#### WORK INSTRUCTIONS:
Would you repeat exactly the part of the listing below that runs from the line containing "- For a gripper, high" down to the line containing "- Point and", inclusive, and nothing else?

#### DATA SHOWN:
┌──

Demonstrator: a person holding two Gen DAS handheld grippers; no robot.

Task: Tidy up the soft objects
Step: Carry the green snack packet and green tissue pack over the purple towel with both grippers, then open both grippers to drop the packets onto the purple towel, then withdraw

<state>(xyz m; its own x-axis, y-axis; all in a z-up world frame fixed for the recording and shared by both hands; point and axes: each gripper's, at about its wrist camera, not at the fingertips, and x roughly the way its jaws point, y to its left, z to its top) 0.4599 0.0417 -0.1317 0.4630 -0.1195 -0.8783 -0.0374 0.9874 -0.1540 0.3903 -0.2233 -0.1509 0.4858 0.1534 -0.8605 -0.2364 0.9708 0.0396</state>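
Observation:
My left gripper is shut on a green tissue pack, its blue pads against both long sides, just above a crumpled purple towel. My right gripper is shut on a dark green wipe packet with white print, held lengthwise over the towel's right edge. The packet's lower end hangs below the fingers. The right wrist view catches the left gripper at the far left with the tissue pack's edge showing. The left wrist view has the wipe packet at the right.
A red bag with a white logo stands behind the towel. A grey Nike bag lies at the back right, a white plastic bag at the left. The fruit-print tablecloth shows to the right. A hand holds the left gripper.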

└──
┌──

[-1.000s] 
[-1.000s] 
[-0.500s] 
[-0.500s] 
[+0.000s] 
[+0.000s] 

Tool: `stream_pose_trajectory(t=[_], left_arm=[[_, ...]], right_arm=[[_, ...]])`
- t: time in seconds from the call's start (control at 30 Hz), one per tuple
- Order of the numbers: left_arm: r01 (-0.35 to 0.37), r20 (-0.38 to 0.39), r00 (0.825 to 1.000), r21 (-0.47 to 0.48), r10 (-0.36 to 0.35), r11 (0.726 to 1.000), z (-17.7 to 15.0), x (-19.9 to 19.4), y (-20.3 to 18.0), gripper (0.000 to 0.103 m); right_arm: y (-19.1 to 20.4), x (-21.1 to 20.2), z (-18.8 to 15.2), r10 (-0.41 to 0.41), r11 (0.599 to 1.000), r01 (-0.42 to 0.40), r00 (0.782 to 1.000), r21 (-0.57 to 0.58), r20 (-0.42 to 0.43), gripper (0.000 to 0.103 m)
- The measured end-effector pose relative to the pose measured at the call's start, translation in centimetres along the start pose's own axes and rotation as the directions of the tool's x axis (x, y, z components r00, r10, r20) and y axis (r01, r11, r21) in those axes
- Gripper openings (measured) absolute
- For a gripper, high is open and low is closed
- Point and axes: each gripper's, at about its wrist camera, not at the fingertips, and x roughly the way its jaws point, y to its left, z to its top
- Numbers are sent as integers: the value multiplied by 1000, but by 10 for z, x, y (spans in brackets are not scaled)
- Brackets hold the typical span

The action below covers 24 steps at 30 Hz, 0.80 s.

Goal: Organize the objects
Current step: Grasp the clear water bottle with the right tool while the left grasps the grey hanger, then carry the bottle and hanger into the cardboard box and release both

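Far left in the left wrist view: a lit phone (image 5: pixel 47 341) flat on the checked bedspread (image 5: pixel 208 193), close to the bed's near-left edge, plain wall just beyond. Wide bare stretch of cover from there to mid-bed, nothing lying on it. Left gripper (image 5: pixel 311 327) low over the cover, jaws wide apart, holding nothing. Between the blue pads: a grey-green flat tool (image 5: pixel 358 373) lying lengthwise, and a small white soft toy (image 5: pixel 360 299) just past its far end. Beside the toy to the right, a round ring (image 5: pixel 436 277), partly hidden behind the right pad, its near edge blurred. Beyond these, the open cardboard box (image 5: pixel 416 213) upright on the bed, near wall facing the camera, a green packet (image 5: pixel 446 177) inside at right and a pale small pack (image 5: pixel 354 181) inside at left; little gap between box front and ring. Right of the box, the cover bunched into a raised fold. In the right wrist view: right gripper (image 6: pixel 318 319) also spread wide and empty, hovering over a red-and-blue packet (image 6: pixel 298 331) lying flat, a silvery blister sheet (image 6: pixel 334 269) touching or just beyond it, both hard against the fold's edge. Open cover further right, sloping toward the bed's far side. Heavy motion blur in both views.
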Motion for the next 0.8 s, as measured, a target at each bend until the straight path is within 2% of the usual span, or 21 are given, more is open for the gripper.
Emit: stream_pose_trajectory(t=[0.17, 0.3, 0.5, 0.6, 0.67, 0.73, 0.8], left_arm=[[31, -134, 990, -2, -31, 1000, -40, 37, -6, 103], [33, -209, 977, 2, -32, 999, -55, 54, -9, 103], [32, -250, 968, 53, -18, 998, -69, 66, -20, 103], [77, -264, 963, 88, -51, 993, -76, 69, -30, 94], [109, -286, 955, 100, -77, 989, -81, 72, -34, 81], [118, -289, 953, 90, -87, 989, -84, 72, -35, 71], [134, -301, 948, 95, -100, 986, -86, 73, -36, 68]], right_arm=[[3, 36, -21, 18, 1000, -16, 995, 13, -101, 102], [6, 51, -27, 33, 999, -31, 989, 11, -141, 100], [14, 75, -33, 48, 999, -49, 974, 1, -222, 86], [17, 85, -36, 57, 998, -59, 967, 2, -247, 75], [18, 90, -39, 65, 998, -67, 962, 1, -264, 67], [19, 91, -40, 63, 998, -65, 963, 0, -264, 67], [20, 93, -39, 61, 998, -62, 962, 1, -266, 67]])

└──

#### PROBLEM SOLUTION:
- For a gripper, high is open and low is closed
- Point and axes: each gripper's, at about its wrist camera, not at the fingertips, and x roughly the way its jaws point, y to its left, z to its top

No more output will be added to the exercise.